Cronache

Il Cardinal Ravasi: "Agitare il crocefisso è un rituale magico"

Il presidente del Pontificio Consiglio della Cultura in una lunga intervista al Corriere parla del rapporto con la la fede e manda un messaggio a Salvini

Il Cardinal Ravasi: "Agitare il crocefisso è un rituale magico"

Una riflessione su di se come persona, sul suo rapporto con la fede e sul ruolo della credente in questo momento storico. Il Cardinal Ravasi in una lunga intervista rilasciata al Corriere della Sera parla di questi temi non sono da teologo e biblista, ma anche da uomo di fede in un momento storico dove spesso della religione se ne è fatto del marketing politico.

Così Ravasi inizia parlando della sua gioventù fino alla scoperta della fede: "Ho sempre concepito la fede come intrecciata con la tenebra, l’oscurità, la domanda, il dubbio (...) il solo conforto è la solidarietà umana, il legame della carne". Da qui la riflessione che nella "fede c’è un elemento paradossale" e che "credere è un rischio. Fede e religione non sono sinonimi, anche se tra loro connessi. La fede è un’esperienza esistenziale, una scelta radicale"; la "religione è la manifestazione esteriore" e, pertanto, "agitare il Vangelo, ostentare il rosario, baciare il crocefisso non fa di te necessariamente un credente".

E qui Cazzullo apre l'intervista verso la politica chiedendogli, alla luce di quanto detto da Ravasi, se Salvini sbagli a fare della religione uno spartiacque della decisione politica e il Cardinale risponde "non ci si salva con le manifestazioni esteriori, ma con la profonda adesione alle scelte morali ed esistenziali. Non è il gesto rituale che salva".

Da qui la domanda sul ruolo dei cattolici in politica e qui la risposta diventa molto meno da teologo e molto più da uomo di fede: "è difficile ricostruire una struttura, un’esplicita presenza cattolica. È però possibile e necessario essere una spina nel fianco della società. Non avere paura di andare controcorrente".

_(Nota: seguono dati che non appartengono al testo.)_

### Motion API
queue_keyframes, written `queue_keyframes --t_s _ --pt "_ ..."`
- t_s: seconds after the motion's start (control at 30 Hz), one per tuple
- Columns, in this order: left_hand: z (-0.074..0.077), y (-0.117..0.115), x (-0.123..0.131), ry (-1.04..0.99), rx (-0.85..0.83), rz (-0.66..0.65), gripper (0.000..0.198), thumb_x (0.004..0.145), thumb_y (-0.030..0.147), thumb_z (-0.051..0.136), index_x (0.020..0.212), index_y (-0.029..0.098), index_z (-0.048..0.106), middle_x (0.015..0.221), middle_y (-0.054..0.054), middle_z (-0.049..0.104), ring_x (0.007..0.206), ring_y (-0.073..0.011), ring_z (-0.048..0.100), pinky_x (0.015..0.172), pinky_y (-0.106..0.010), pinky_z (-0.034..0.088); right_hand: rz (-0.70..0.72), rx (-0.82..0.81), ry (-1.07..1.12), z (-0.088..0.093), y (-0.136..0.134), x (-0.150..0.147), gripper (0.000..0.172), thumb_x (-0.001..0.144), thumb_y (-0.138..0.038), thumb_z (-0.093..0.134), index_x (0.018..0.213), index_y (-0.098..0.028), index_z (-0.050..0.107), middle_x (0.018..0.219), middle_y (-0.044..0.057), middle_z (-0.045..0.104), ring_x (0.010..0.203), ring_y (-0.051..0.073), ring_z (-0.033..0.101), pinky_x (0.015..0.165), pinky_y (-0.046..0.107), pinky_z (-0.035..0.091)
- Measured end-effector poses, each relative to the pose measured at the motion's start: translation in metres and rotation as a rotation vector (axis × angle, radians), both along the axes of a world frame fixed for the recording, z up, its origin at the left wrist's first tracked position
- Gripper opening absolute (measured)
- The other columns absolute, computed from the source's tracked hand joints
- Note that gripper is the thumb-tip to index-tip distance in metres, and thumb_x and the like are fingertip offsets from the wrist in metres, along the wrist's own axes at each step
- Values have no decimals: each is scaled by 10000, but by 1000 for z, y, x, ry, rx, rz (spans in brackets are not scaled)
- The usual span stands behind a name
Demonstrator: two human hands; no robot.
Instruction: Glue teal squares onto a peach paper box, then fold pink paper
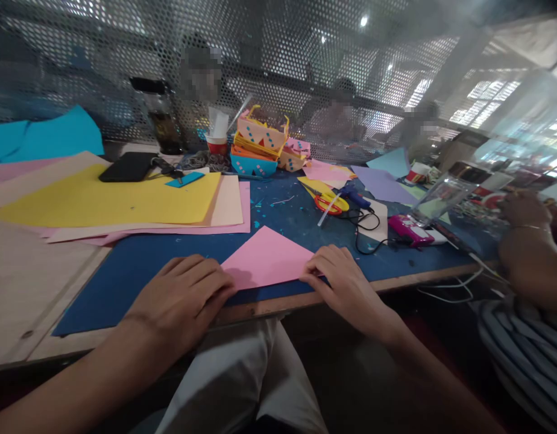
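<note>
A pink sheet of paper (267,262), folded into a triangle, lies on the blue table mat at the near edge, its long straight side toward me. At its left corner, my left hand (188,295) is closed, with thumb and fingers on the paper. My right hand (337,277) pinches the right corner between thumb and curled fingers. The peak of the triangle points away from me. Both fingertip areas partly cover the paper's corners.
Large coloured sheets (170,202) lie at left under a black phone (127,167). Decorated paper baskets (260,138) stand at the back. Scissors (331,204), a glue gun (355,197), a magenta power strip (410,231) and a bottle (445,193) sit at right, near a co-worker's arm (529,241).
</note>
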State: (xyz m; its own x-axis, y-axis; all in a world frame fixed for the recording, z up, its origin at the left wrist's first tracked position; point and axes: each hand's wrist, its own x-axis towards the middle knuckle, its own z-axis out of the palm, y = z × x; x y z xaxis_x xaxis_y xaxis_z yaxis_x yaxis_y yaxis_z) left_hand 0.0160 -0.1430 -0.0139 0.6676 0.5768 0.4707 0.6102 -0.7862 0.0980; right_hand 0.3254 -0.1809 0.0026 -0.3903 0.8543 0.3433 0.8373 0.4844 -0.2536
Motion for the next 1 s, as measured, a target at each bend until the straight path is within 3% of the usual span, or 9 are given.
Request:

Poi il giornalista ritorna al Ravasi teologo e al suo rapporto con la chiesa nel processo di crescita dell'uomo prima che del Cardinale fino ad arrivare, passando da Papa Pio XII, Papa Giovanni XXIII, sino a Bergoglio su cui il Cardinale afferma che "Francesco è stato una sorpresa. Quando entrammo in Conclave, in pochi si attendevano che dopo Benedetto sarebbe stato scelto (...) un tipo diverso di Papa, con una visione così innovativa" e sulle posizioni del Papa sull'immigrazione dichiara che "il Papa parla da cristiano, la sua voce ci ricorda i nostri valori. Come diceva padre Turoldo, non dobbiamo inseguire il consenso, né il dissenso fine a se stesso; dobbiamo inseguire il senso".

Infine l'autocritica: "Noi non facciamo abbastanza per i fedeli. È più semplice fornire una tesi cui aderire e imporre un rituale.

Ma la fede implica formazione, riflessione, condivisione, comprensione".